### [TASK DESCRIPTION]
In the records below, reproduce exactly the lines from the one containing "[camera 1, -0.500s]" through the one containing "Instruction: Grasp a", both included, and omit the pictures.

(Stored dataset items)
--

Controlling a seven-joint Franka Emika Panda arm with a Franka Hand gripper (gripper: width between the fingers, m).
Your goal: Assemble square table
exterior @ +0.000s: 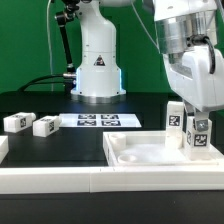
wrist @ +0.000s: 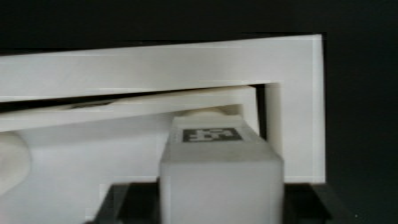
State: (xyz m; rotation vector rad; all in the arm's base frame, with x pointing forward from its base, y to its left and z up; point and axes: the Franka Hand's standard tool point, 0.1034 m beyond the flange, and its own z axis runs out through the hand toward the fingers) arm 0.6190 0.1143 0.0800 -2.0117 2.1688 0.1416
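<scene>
The white square table top (exterior: pixel 135 158) lies flat at the exterior view's right, recessed side up. One white leg (exterior: pixel 175 113) stands upright on it near the far right corner. My gripper (exterior: pixel 199 124) is shut on a second tagged leg (exterior: pixel 198 139) and holds it upright over the slab's right edge. In the wrist view this leg (wrist: pixel 221 165) fills the space between the dark fingers (wrist: pixel 132 204), with its tag facing the camera and the slab's raised rim (wrist: pixel 302 90) behind it. Whether the held leg touches the slab is hidden.
Two loose tagged legs (exterior: pixel 15 122) (exterior: pixel 45 125) lie on the black table at the exterior view's left. The marker board (exterior: pixel 100 120) lies flat in front of the robot base (exterior: pixel 97 70). A long white rail (exterior: pixel 80 181) borders the front edge.
</scene>
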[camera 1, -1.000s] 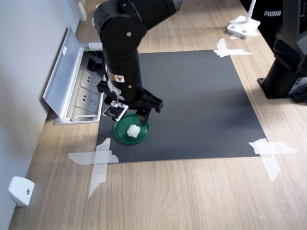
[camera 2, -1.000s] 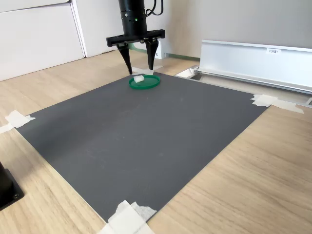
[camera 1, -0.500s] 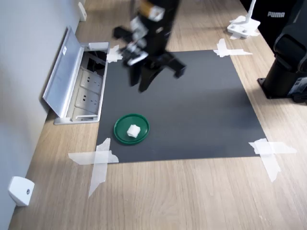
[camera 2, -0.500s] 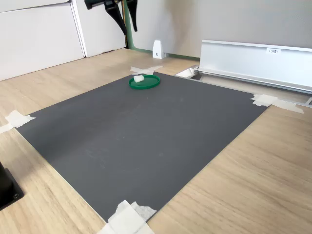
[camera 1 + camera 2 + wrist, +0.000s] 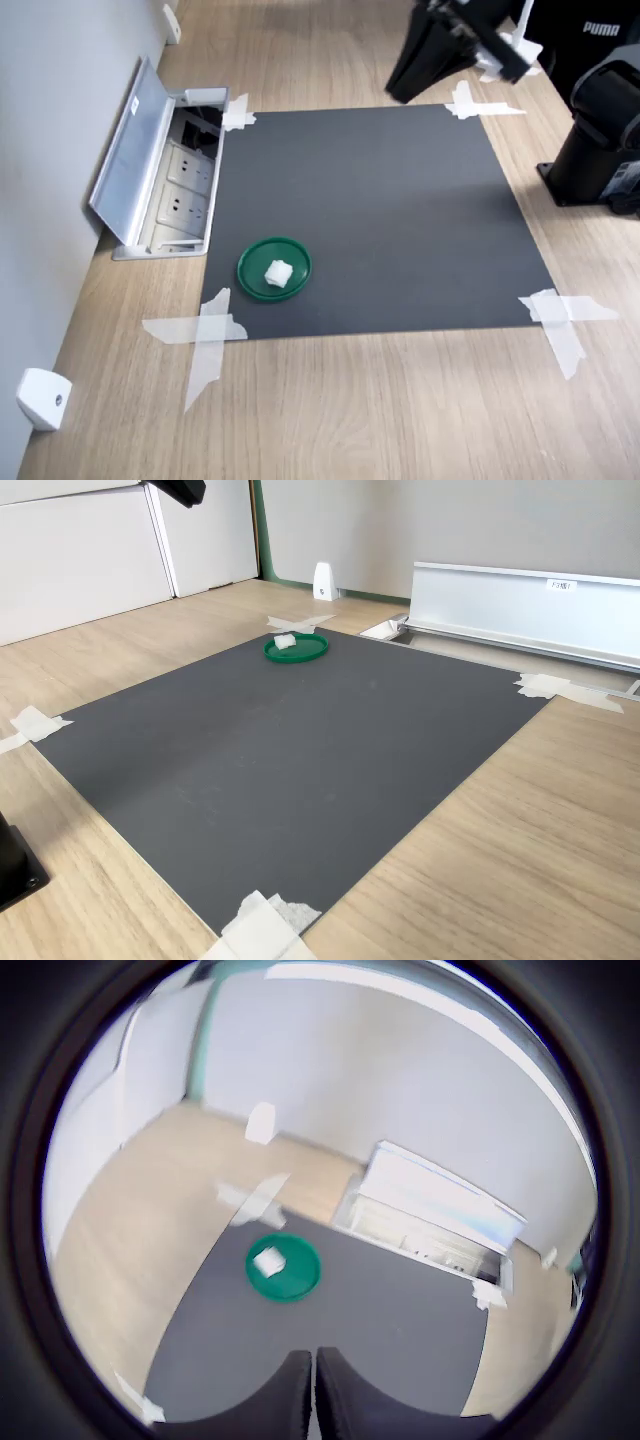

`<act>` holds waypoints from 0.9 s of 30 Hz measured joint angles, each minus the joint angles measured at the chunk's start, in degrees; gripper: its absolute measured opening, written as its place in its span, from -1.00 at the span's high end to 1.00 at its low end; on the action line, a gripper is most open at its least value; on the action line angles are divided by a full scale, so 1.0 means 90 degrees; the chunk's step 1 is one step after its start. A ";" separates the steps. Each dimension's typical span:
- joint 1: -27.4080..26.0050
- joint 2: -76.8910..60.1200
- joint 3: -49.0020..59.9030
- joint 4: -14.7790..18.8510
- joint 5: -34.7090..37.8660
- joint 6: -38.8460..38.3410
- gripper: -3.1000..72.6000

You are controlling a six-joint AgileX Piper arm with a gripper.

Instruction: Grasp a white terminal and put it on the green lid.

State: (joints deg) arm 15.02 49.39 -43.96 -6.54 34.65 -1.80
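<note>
The green lid point(image 5: 256, 276) lies on the black mat near the corner by the crossed tape, and shows in the second exterior view point(image 5: 310, 651) and the wrist view point(image 5: 300, 1278) too. The white terminal point(image 5: 277, 271) rests on the lid, a little off its centre, as in the second exterior view point(image 5: 285, 640) and the wrist view point(image 5: 267, 1260). My gripper point(image 5: 313, 1385) is high above the mat and far from the lid, its two fingers closed together with nothing between them. In the first exterior view the arm point(image 5: 450, 45) is a blurred dark shape at the top right.
The black mat point(image 5: 380, 200) is taped to the wooden floor at its corners. An open floor socket box with a silver flap point(image 5: 135, 160) sits beside the lid's corner. A white wedge bumper point(image 5: 42, 398) is on the wall. A black base point(image 5: 600, 150) and a white stand point(image 5: 505, 55) stand at the first exterior view's right.
A second ago the open gripper hung just over the lid with the terminal lying on it. It has since risen, swung to the first exterior view's upper right and shut. Lid and terminal stayed put.
</note>
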 joint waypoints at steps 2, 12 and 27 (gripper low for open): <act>-0.0360 -0.0531 0.0451 0.0072 -0.0339 0.0153 0.93; -0.1505 -0.3391 0.2105 0.0535 -0.0570 0.0251 0.93; -0.2133 -0.5547 0.3735 0.0683 -0.0432 0.0258 0.94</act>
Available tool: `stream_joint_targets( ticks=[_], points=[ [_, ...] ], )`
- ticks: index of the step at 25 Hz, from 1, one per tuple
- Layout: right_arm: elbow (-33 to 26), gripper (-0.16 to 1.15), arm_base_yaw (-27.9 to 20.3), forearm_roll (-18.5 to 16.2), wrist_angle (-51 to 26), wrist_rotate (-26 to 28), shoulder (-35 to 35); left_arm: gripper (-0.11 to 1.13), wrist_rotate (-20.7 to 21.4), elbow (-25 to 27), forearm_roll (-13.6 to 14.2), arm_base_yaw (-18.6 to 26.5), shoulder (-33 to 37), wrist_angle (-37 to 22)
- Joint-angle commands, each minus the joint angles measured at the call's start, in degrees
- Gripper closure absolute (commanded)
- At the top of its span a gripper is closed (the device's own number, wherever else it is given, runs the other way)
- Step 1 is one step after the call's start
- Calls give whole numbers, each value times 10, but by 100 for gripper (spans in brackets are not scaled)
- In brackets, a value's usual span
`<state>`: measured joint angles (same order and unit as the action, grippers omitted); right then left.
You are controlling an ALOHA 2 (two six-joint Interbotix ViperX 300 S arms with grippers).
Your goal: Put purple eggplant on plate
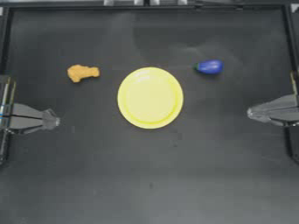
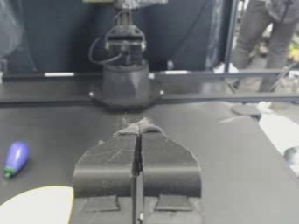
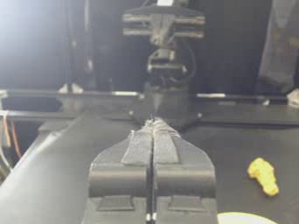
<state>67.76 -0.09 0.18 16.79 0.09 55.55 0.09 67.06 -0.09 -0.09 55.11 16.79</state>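
The purple eggplant [image 1: 209, 67] lies on the table just off the upper right of the yellow plate [image 1: 150, 97], apart from its rim; the left wrist view also shows the eggplant [image 2: 15, 158] beside the plate's edge [image 2: 35, 205]. My left gripper [image 1: 54, 118] rests at the table's left side, jaws shut and empty. My right gripper [image 1: 251, 113] sits at the right side, jaws shut and empty, some way below and right of the eggplant. In each wrist view the own gripper [image 2: 139, 127] [image 3: 154, 125] shows its jaws pressed together.
An orange-yellow lumpy piece [image 1: 82, 72] lies left of the plate, also seen as the lumpy piece [image 3: 263, 176] in the right wrist view. Table frame rails run along the far edges.
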Motion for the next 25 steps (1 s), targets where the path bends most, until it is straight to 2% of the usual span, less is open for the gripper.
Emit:
stream_joint_targets(
  ticks=[1,4,7,9,12,15,16,17,20,22,25],
  points=[
    [-12,104,-2,-4,-1,0,-6,103,3,-10,0,-1,1,3],
    [-17,94,-2,-5,-18,-1,-8,94,4,-12,-1,0,1,-3],
    [-21,83,-2,-8,-34,0,-8,92,4,-12,-1,4,2,-1],
    [-23,74,-1,-8,-40,-4,-7,85,4,-12,0,10,2,-1],
    [-23,46,-3,-15,-49,-4,-8,47,4,-13,0,10,3,-1],
    [-24,6,-6,-16,-58,-4,-8,0,4,-13,0,11,1,-2],
    [-25,-5,-8,-16,-61,-4,-8,-8,4,-13,0,10,1,-3],
    [-25,-11,-10,-17,-64,-4,-8,-7,4,-13,0,11,1,-4],
    [-32,0,-18,-12,-79,-3,-8,6,4,-13,-1,10,1,-7],
    [-40,1,-33,-8,-100,2,-7,4,4,-13,0,10,0,-11],
    [-63,-1,-81,17,-163,3,-8,-1,3,-13,-1,11,-2,-15]
  ],
)
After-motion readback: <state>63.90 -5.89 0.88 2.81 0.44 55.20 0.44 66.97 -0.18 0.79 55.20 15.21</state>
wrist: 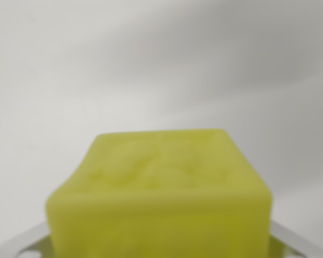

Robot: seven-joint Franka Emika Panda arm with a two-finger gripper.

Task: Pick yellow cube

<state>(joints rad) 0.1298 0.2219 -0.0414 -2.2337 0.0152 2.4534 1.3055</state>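
The yellow cube (160, 201) fills the lower middle of the wrist view, very close to the camera and out of focus, with its top face tilted toward the lens and its front face running off the bottom edge. That top face looks dimpled or embossed, though the blur hides what the pattern is. At either bottom corner of the view a pale metal piece shows beside the cube – one (21, 242) on the wrist view's left, one (296, 241) on the wrist view's right – both touching or just beside its lower sides. These appear to be parts of the jaws (160, 244), standing about as far apart as the cube is wide, with the cube between them; whether they press on it or merely flank it I cannot tell, since the contact points are hidden by the cube itself. Behind the cube lies a plain white-grey surface (151, 64), matte and bare, crossed by soft diagonal shadows toward the upper right. No edge of a table shows – so I cannot tell whether the cube rests on anything.
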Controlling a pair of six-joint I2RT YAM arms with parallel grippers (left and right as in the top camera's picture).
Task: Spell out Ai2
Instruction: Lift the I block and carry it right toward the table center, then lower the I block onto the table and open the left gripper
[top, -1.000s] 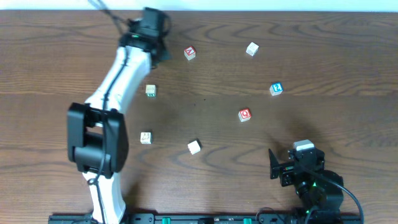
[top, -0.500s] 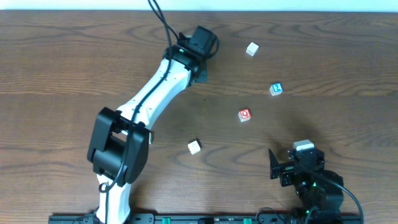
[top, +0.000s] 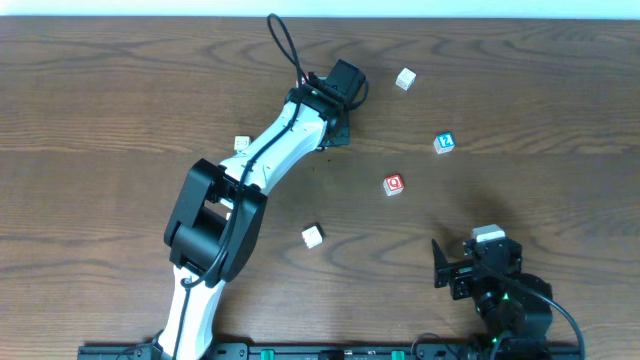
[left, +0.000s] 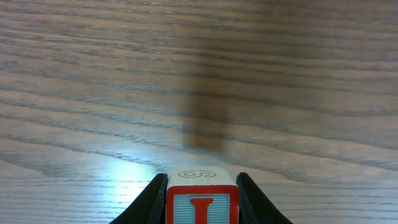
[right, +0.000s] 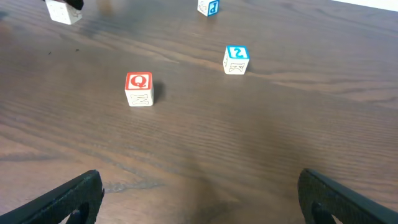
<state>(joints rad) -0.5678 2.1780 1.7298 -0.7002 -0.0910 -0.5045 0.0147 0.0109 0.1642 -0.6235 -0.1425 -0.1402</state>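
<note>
Left gripper (left: 201, 182) has swung right along the far side and is clamped on the red I cube (left: 201, 202), letter face upright toward the wrist camera. Blue 2 cube (top: 445, 142) sits at right, just beyond the Q cube (top: 393, 184). Right gripper (right: 199, 186) is near right, spread wide, holding nothing.

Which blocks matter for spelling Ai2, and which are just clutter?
For the job: red I block in the left pincer; blue 2 block. The A block isn't visible.
Lying about: red Q block; far pale block; near pale block; pale block beside the left arm.
</note>
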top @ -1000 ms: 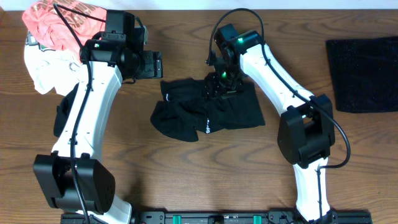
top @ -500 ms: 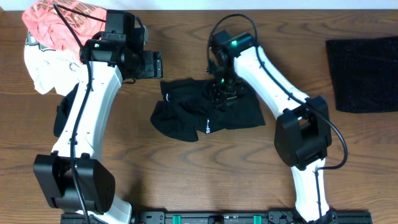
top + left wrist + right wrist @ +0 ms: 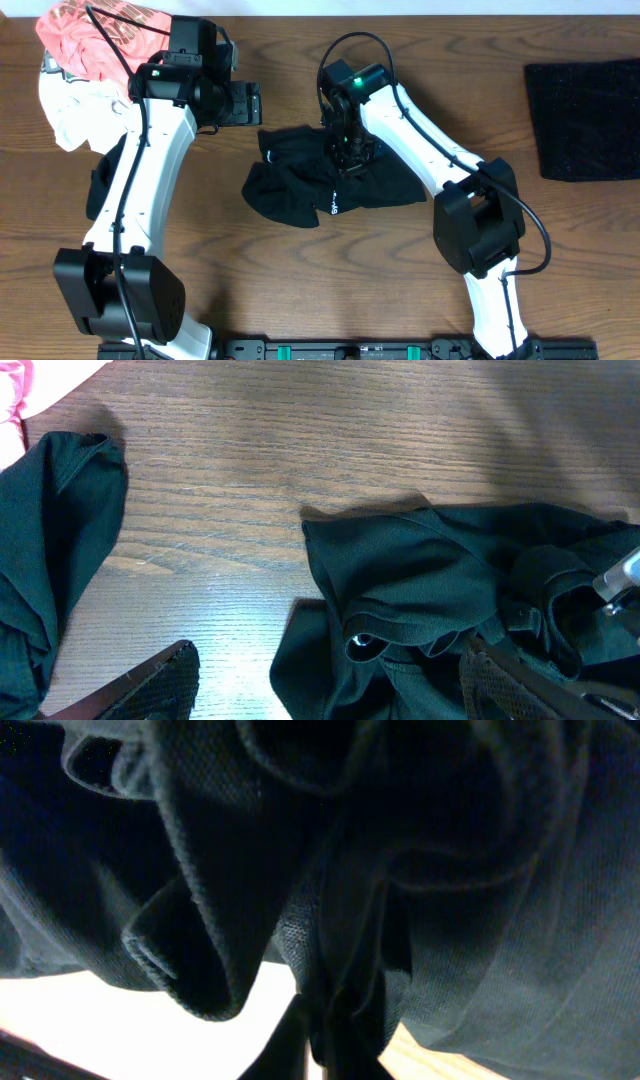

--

### [SOLUTION FOR THIS TASK]
[camera 1, -0.500s] 
[camera 2, -0.500s] 
[camera 1 + camera 2 + wrist, +0.000s] 

`<act>` holds waypoints from 0.9 s of 30 Hz measured joint angles, each minus the joint angles measured at the chunk's start, in degrees; gripper: its absolute measured opening, written as its place in its span, from -1.00 at the span's high end to 1.00 at its low end; on the action line, a gripper is most open at its least value; on the action line angles are divided by a full scale, so 1.0 means 90 degrees; the chunk's step 1 is one step after its start. A ";" separates the steps. Each dimension's typical span:
- joint 1: -27.4080..26.0050
- joint 2: -76.8910..60.1200
- joint 3: -49.0020..59.9030
- joint 4: -14.7790..18.8510
- joint 5: -34.7090..37.8660
- joint 6: -38.8460..38.3410
- gripper: -3.1000..72.6000

You are controlling a six-joint AgileX Piper arm with a gripper.

Instruction: Grasp a white terminal and put it on the green lid.

There is no more to this output.